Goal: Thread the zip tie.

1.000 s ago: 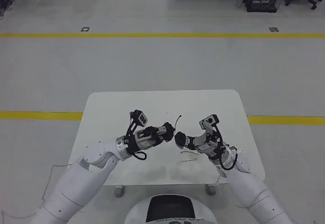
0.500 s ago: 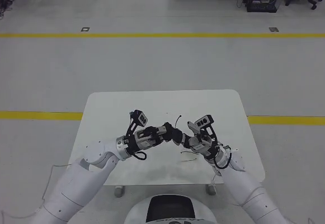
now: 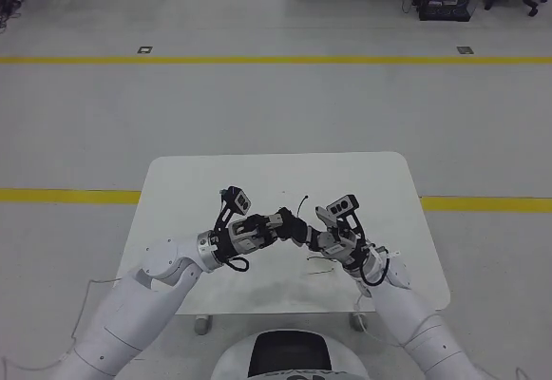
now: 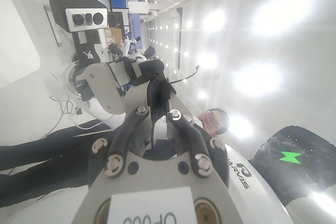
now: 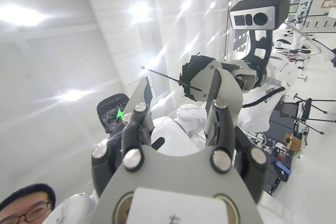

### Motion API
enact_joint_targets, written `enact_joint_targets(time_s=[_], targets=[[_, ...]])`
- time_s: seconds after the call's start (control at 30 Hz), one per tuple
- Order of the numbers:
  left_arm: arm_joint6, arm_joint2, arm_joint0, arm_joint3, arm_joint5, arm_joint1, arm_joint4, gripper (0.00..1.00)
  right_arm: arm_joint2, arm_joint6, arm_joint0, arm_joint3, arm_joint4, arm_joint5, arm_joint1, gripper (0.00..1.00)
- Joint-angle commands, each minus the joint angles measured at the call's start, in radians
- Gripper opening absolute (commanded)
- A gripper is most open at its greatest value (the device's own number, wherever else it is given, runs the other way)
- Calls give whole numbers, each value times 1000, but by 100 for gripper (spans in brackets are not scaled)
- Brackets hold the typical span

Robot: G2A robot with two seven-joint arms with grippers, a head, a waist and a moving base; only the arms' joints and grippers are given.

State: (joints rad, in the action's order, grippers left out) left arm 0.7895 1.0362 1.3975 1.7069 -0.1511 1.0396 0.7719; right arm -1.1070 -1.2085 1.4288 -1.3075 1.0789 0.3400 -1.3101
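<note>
**A:** Where was the zip tie?

**B:** In the left pincer [image 4: 157,83], held in the air above the middle of the worktop [image 3: 209,180]. That pincer was closed tight on the zip tie [image 4: 187,76], with no gap between its tips. One thin black length stuck out past the tips, slightly curved and ending in a small square head. In the top view that free end [image 3: 302,203] rose between the two arms.

**A:** And the other pincer?

**B:** The right pincer [image 5: 181,78] was spread wide and gripped nothing. It faced the left pincer [image 5: 195,83] tip to tip. Seen from its own wrist, the zip tie [image 5: 162,75] ran across the gap between its fingers [image 5: 218,93].

**A:** Was it touching the tie?

**B:** I could not tell. In the left wrist view, one dark padded finger of the right pincer [image 4: 148,68] lay right against the left pincer's tip. From above, the left pincer [image 3: 292,226] and the right pincer [image 3: 310,237] met just beside each other.

**A:** Anything else on the worktop?

**B:** A few thin dark strands [image 3: 321,269] lay on the surface under the right arm. They were too fine to make out.
</note>
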Motion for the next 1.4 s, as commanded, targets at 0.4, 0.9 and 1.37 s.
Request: enact_joint_targets(time_s=[0.4,0.9,1.37], targets=[[0,0,0,0,0,0,0,0,-12,-38,-17,56,-3,0,-37,42],[0,0,0,0,0,0,0,0,-39,-83,-24,89,-24,0,-68,31],[0,0,0,0,0,0,0,0,-51,-108,-23,101,-38,0,-78,5]])
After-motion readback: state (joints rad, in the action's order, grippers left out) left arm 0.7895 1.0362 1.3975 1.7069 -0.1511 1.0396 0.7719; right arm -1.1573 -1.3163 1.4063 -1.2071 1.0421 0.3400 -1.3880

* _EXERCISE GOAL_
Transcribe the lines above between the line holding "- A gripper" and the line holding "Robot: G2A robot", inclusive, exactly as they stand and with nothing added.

* _EXERCISE ANSWER_
- A gripper is most open at its greatest value (the device's own number, wherever else it is given, runs the other way)
- Calls give whole numbers, each value times 1000, but by 100 for gripper (spans in brackets are not scaled)
- Brackets hold the typical span

Robot: G2A robot with two seven-joint arms with grippers, a head, a waist and a moving base; only the arms' joints and grippers are given.

There's no more to the output.